Alternatively, you can disable the Adobe Reader browser plug-in (in Firefox within the Settings / Content / Filetypes menu). Or alternatively, use Foxit Reader (http://www.foxitsoftware.com/pdf/rd_intro.php) instead.

Original paper discussing the vulnerability: link (http://events.ccc.de/congress/2006/Fahrplan/attachments/1158-Subverting_Ajax.pdf) (PDF!)
Technical explanation of the vulnerability: link (http://www.gnucitizen.org/blog/universal-pdf-xss-after-party/)

[via CNet (http://news.com.com/PDF+security+risk+greater+than+originally+thought/2100-1002_3-6147428.html?tag=nefd.top)]

Adobe Reader will only update to 7.0.8 and I don't want to upgrade to 8.0. It's about time I checked out Foxit.

I use Foxit. It's less bloated and faster. Also, safer it seems!

Does this also affect the downloaded PDFs as well? I use the Firefox plugin PDFDownLoad and love it.
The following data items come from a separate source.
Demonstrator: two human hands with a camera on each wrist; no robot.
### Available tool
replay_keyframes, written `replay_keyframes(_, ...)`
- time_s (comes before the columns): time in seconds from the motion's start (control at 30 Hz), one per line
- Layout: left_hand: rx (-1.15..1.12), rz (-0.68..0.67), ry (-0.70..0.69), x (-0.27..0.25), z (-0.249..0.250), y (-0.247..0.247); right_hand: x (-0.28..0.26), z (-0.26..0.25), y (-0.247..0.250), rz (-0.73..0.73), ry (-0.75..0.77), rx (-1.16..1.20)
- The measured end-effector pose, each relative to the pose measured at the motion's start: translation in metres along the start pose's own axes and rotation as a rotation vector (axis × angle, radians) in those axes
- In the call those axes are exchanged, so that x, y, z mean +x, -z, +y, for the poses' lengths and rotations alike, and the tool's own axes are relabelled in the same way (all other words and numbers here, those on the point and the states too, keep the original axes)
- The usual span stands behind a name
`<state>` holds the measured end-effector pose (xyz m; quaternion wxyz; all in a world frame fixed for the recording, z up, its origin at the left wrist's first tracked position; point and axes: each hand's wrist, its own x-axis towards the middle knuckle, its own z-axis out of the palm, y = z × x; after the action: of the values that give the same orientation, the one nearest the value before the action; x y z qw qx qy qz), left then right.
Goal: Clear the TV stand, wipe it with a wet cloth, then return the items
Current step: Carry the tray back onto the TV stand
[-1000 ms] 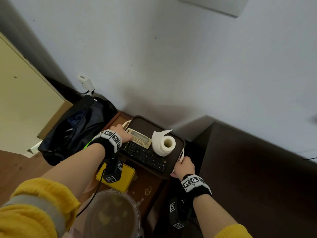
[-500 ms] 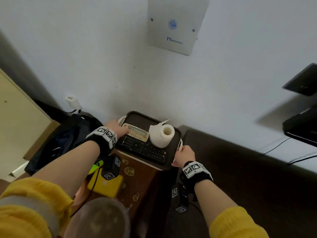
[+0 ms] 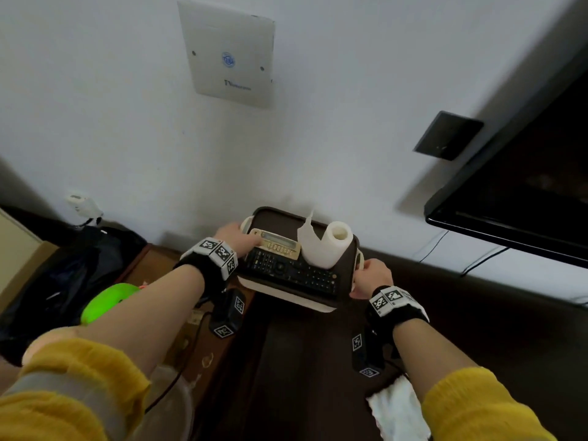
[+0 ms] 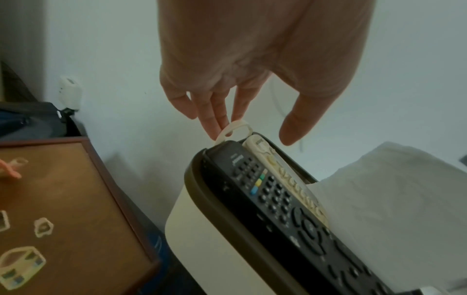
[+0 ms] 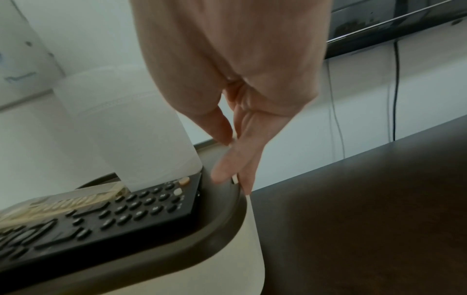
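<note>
A tray (image 3: 286, 292) with a dark top and cream sides carries a black remote (image 3: 292, 272), a beige remote (image 3: 276, 245) and a toilet roll (image 3: 327, 246). It is held up over the left end of the dark TV stand (image 3: 477, 329). My left hand (image 3: 234, 237) hooks its fingers through the tray's left loop handle (image 4: 235, 127). My right hand (image 3: 372, 275) grips the right handle, with fingers (image 5: 227, 165) along the tray's end. In the wrist views the tray (image 4: 215, 239) (image 5: 177, 259) looks tilted. A white cloth (image 3: 397, 412) lies on the stand near me.
A brown side table (image 3: 152, 265) with stickers stands left of the stand, with a green object (image 3: 108, 300) and a black bag (image 3: 63, 275) beside it. A dark TV (image 3: 525, 192) hangs on the wall at the right, cables below it. The wall is close behind the tray.
Both hands have lifted the tray off the brown side table and carried it right, over the dark TV stand. The view has swung up and right, bringing the TV into sight.
</note>
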<state>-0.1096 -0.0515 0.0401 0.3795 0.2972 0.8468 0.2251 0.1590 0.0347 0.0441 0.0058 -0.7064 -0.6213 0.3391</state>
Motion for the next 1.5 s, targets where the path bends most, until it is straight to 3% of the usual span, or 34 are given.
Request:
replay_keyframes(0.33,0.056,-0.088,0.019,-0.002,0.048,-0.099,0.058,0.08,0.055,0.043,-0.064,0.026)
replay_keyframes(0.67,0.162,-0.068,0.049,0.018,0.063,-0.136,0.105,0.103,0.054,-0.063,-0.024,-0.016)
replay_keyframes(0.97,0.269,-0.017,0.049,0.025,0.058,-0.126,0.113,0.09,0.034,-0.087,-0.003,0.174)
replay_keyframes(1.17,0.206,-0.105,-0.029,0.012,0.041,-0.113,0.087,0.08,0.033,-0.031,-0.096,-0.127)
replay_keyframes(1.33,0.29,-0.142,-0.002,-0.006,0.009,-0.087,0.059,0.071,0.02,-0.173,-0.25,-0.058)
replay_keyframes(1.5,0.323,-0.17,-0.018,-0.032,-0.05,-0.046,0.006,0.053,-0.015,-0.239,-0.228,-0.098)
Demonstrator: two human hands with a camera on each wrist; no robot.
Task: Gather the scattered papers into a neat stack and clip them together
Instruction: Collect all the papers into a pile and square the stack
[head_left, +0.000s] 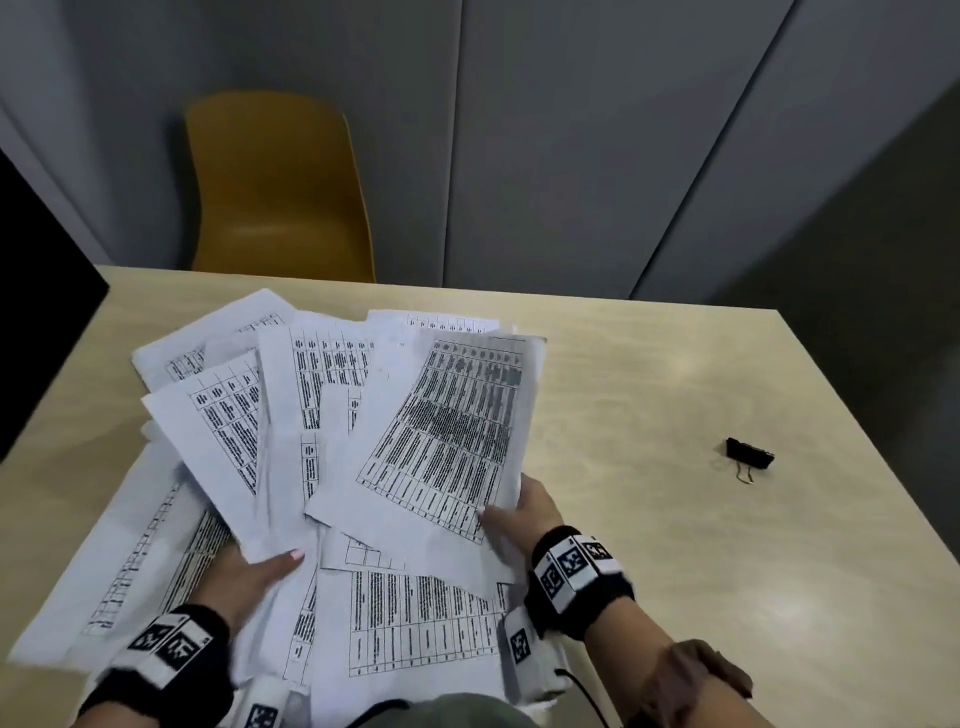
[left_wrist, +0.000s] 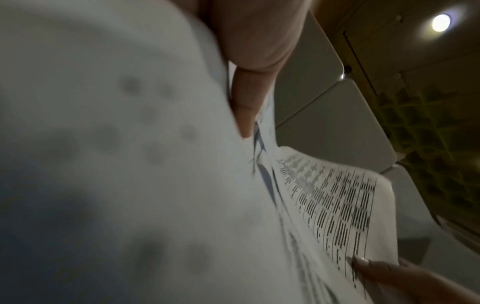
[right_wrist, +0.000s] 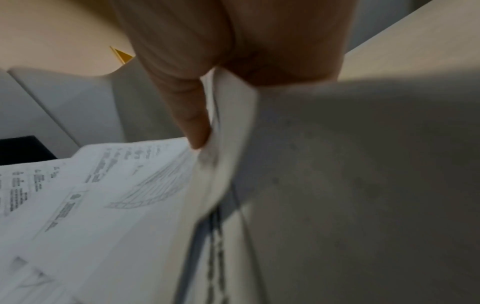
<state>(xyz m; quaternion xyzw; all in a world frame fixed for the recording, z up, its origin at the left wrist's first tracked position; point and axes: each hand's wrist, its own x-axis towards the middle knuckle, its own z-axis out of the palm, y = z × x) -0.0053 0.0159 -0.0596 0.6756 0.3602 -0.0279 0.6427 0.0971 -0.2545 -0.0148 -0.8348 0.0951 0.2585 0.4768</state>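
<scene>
Several white printed papers with tables are fanned out and lifted off the wooden table in the head view. My left hand holds the left part of the fan from below, thumb on top. At the lower right corner my right hand pinches the top sheet, thumb on its printed face. More papers lie flat near the front edge. In the left wrist view the papers bend beside my thumb. In the right wrist view the papers curl under my thumb. A black binder clip lies on the table at the right.
A yellow chair stands behind the table's far edge. A black screen rises at the left edge. Grey wall panels close the back. Bare tabletop lies between the papers and the clip.
</scene>
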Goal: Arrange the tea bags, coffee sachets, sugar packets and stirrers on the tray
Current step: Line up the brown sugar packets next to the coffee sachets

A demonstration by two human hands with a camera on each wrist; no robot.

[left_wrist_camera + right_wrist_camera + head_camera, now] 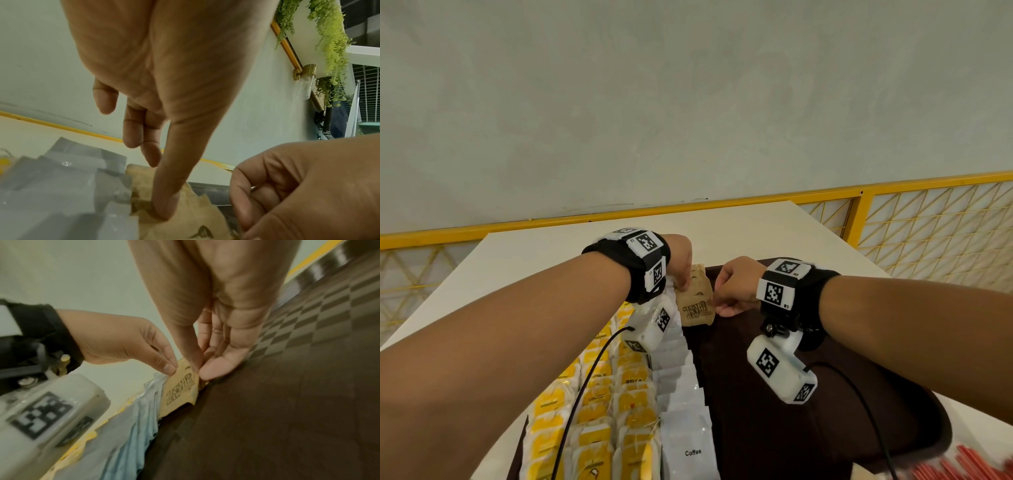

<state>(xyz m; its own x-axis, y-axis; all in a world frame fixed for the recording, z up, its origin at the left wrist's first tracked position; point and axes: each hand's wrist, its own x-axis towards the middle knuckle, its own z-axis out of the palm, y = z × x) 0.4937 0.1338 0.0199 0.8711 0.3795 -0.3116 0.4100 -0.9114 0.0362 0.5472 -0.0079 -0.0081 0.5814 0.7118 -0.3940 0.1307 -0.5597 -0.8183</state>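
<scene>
Both hands meet over the far end of a dark brown tray (774, 394) that sits on a white bench (551, 260). Between them is a small stack of brown sugar packets (695, 305), standing up on the tray, just beside the far end of a row of white coffee sachets (681, 404). The left hand (681, 260) pinches the top of the sugar packets, with the thumb pressed on the brown paper and the other fingers curled behind. The right hand (732, 287) pinches the right edge of the same packets between thumb and fingers. To the left of the coffee sachets, yellow tea bags (599, 394) lie in rows on the tray. Red stirrers (962, 469) lie at the near right corner, off the tray, a bit blurry. A yellow rail (756, 198) runs along the pale wall behind the bench.
</scene>
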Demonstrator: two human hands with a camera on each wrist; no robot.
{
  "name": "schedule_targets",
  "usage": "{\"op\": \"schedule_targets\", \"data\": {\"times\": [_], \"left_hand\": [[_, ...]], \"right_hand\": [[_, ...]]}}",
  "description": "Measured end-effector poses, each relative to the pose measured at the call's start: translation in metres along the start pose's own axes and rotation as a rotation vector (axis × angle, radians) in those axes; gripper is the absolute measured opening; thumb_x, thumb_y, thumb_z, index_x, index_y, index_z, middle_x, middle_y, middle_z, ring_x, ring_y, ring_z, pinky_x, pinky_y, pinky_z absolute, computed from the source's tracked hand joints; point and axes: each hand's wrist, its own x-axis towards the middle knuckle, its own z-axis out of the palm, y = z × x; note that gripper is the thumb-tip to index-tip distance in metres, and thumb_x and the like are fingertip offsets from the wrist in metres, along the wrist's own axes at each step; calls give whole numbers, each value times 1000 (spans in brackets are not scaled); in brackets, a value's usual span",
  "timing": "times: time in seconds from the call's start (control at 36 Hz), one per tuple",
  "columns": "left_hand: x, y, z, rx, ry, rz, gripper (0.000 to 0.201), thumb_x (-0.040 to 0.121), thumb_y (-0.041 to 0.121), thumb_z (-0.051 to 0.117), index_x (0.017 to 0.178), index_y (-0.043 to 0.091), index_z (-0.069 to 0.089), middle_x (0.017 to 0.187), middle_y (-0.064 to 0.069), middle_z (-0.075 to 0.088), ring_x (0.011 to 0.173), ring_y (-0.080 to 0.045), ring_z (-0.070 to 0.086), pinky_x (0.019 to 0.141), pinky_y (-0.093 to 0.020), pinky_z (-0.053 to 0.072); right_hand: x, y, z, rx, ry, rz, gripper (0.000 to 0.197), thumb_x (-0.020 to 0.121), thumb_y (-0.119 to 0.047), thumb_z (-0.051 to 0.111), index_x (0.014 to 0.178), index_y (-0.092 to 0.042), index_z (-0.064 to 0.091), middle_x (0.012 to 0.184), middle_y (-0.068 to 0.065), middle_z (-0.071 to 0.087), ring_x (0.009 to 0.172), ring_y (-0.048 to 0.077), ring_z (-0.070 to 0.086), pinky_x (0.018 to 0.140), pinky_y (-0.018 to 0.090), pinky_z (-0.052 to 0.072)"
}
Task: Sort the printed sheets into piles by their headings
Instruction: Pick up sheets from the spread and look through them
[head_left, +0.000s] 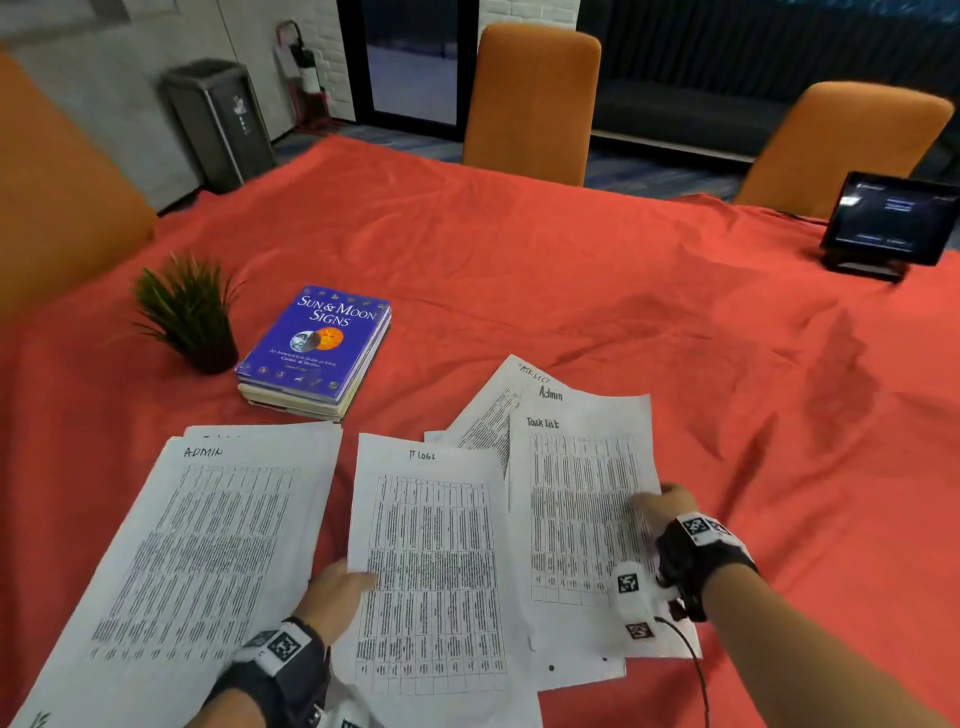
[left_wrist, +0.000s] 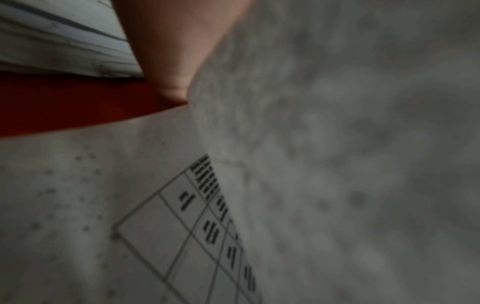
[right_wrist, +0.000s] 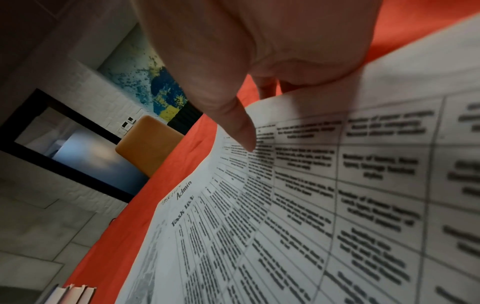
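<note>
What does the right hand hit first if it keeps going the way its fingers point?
The right hand points left across the Task List sheet it pinches. Continuing, it would likely slide over that sheet and meet the IT Logs sheet beside it first; height above the paper is unclear.

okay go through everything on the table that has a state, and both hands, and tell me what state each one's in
ADMIN sheet: flat on its pile.
IT Logs sheet: left edge held by left hand.
Task List sheet: right edge pinched by right hand.
Book: closed.
Tablet: screen on.
</note>
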Motion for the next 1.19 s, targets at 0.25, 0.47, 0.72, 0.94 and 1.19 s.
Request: {"op": "schedule_targets", "data": {"times": [0.25, 0.47, 0.72, 0.94, 1.19], "left_hand": [[3, 0, -13, -13, 56, 15, 18, 92, 13, 52, 108, 15, 61, 109, -6, 65, 106, -27, 60, 100, -38, 42], [0, 14, -34, -176, 228, 132, 17, 85, 16, 53, 80, 4, 65, 86, -13, 65, 88, -33, 60, 83, -39, 44], [6, 35, -40, -405, 256, 129, 16, 80, 23, 59, 75, 9, 65, 77, -14, 59, 71, -27, 54, 66, -32, 38], [6, 51, -11, -434, 111, 127, 15, 91, 11, 51, 87, 6, 65, 81, -8, 70, 77, -21, 63, 67, -28, 42], [18, 22, -24, -335, 157, 28, 44, 82, -3, 63, 121, 12, 50, 108, -12, 65, 94, -30, 65, 86, -45, 52]], "right_hand": [[8, 4, 4, 144, 76, 41, 31, 86, -11, 58, 114, 2, 64, 82, 13, 67, 66, 27, 62, 61, 30, 51], [7, -4, 19, 188, 120, -49, 34, 87, -14, 57, 115, 5, 63, 106, 23, 69, 92, 36, 66, 91, 43, 53], [-65, -45, 19, 306, -139, -523, 13, 96, -14, 55, 101, -8, 66, 84, 7, 74, 69, 16, 71, 59, 29, 58], [-110, -41, 58, 324, -484, -513, 14, 98, -14, 54, 97, -7, 66, 78, 6, 73, 63, 13, 67, 57, 25, 54], [-114, -18, 89, 241, -511, -362, 13, 97, -24, 54, 99, -15, 62, 77, -2, 66, 65, 15, 60, 57, 25, 50]]}}
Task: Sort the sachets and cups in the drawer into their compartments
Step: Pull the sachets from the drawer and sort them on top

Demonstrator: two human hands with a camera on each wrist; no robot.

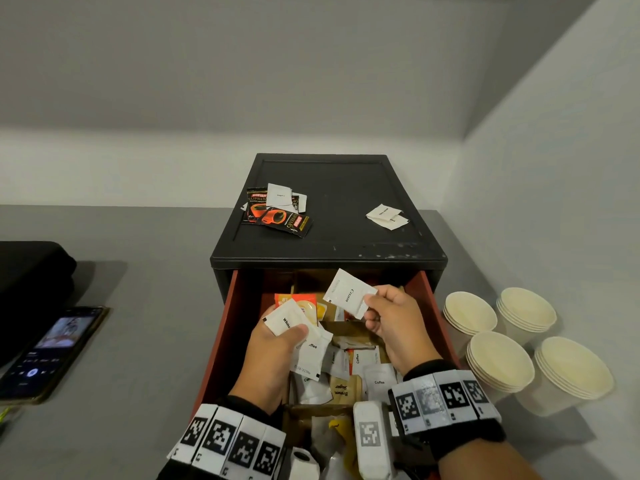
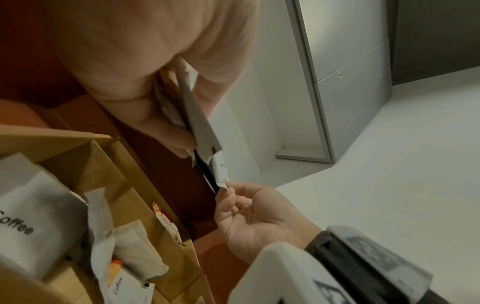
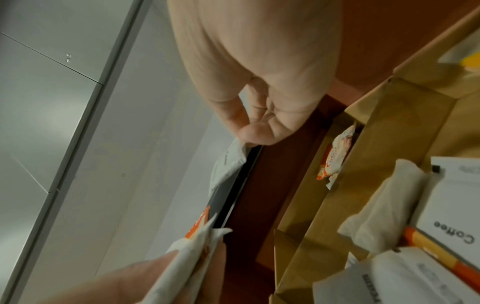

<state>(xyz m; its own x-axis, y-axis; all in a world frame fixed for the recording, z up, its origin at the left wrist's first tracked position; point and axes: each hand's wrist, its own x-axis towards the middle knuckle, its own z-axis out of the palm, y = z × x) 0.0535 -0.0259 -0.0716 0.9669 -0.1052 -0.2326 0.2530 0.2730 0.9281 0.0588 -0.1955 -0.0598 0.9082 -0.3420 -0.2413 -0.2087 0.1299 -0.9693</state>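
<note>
Wristbands with printed markers point(image 1: 235, 441) sit closest, above the open drawer point(image 1: 221, 341). Over the drawer's middle, the left hand point(image 1: 277, 351) pinches a small stack of white sachets point(image 1: 287, 320); the right hand point(image 1: 394, 323) pinches a cream sachet point(image 1: 349, 294) by one corner. Best to read each label first, then drop it flat inside its cardboard divider point(image 2: 109, 164). Paper cups point(image 1: 502, 362) wait on the table, right of the drawer.

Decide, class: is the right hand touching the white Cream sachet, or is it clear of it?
Touching. The head view shows the right hand pinching the Cream sachet by its corner between thumb and fingertip, held up above the open drawer.
</note>
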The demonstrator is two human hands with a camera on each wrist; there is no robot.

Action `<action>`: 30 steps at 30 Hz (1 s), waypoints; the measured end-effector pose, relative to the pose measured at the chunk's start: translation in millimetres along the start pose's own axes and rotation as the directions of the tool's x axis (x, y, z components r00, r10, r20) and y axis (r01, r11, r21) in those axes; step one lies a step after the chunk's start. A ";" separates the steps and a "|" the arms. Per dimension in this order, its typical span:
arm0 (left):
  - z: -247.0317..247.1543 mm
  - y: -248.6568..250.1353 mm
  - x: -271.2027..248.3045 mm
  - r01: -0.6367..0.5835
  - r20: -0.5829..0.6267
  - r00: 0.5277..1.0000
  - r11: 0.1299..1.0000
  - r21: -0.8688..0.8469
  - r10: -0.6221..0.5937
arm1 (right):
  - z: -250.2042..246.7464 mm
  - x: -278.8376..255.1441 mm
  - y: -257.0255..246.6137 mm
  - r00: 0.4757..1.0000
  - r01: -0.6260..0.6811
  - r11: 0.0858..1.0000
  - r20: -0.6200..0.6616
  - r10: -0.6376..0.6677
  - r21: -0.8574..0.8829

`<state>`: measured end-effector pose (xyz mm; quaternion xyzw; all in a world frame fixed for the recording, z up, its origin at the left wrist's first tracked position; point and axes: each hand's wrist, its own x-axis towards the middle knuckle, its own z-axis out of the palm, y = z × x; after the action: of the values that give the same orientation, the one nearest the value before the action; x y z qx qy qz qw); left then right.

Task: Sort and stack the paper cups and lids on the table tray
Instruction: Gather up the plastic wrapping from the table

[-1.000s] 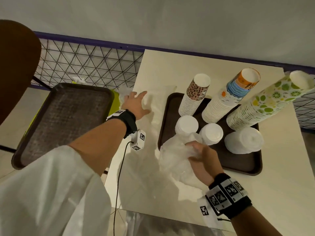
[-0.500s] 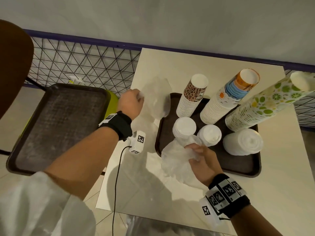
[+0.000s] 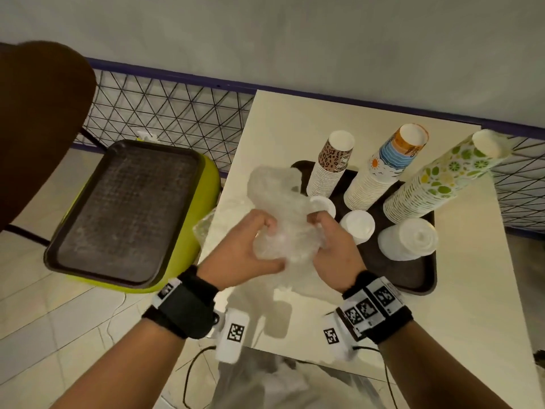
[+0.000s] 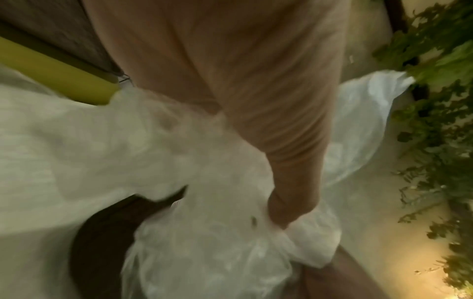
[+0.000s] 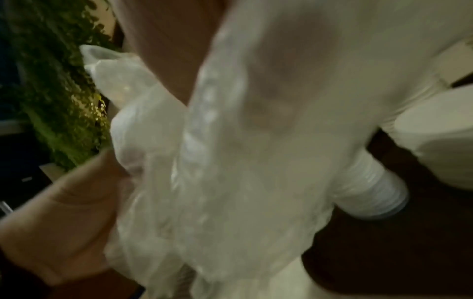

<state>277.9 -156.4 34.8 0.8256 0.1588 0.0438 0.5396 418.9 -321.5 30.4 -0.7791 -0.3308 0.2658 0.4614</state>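
Note:
A dark brown tray on the cream table holds three tall cup stacks: leopard-print, sun-and-wave print and lime-print. In front of them stand white lid stacks, the widest one at the right. My left hand and right hand both grip crumpled clear plastic wrap bunched between them, above the tray's left edge. The wrist views show the plastic wrap blurred, filling the frame, with a lid stack beside it.
An empty dark tray lies on a yellow-green seat left of the table. A wire mesh fence runs behind. A brown chair back stands at far left. More plastic lies below the table's near edge.
My left hand has carried its plastic wrap from the table's left side over to the right hand. Both hands now bunch the plastic together, lifted off the table.

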 end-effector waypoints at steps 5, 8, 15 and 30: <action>25.8 -7.4 -14.5 0.161 0.013 0.987 0.983 -0.092 -0.160 | 22.1 -13.7 -13.7 0.990 -0.045 0.973 0.143 0.013 0.227; 25.7 -11.0 -21.8 0.214 -0.069 0.974 0.976 -0.046 -0.217 | 18.8 -25.0 -14.8 0.977 -0.003 0.993 0.210 -0.023 0.122; 16.3 -12.0 -34.8 0.208 0.063 0.977 0.978 -0.032 -0.206 | 5.0 -31.8 -21.2 0.924 0.051 0.989 0.383 0.005 -0.136; 11.2 -46.1 -11.5 0.259 -0.176 0.949 0.965 -0.043 -0.263 | 3.3 -44.0 50.8 0.983 -0.181 0.978 -0.028 0.179 -0.108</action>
<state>259.9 -152.8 -10.3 0.7847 0.3144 0.0483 0.5321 402.1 -371.2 -11.7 -0.8324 -0.2689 0.2809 0.3949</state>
I HATE reading PDFs in Firefox, ... tends to cause it to crash, and seems to suck memory down like a hog! Even in FF2.0.

Oh well.

Does this also affect the downloaded PDFs as well? I use the Firefox plugin PDFDownLoad and love it. I HATE reading PDFs in Firefox, ... tends to cause it to crash, and seems to suck memory down like a hog! Even in FF2.0.

Oh well.
No, it only affects the Viewer plugin if you click on a special PDF download link prepared by the hacker that inserts the Javascript code.

Adobe Reader will only update to 7.0.8 and I don't want to upgrade to 8.0. It's about time I checked out Foxit.
7.0.9 is out since Tuesday... alas a full installation is required as a patch is not available.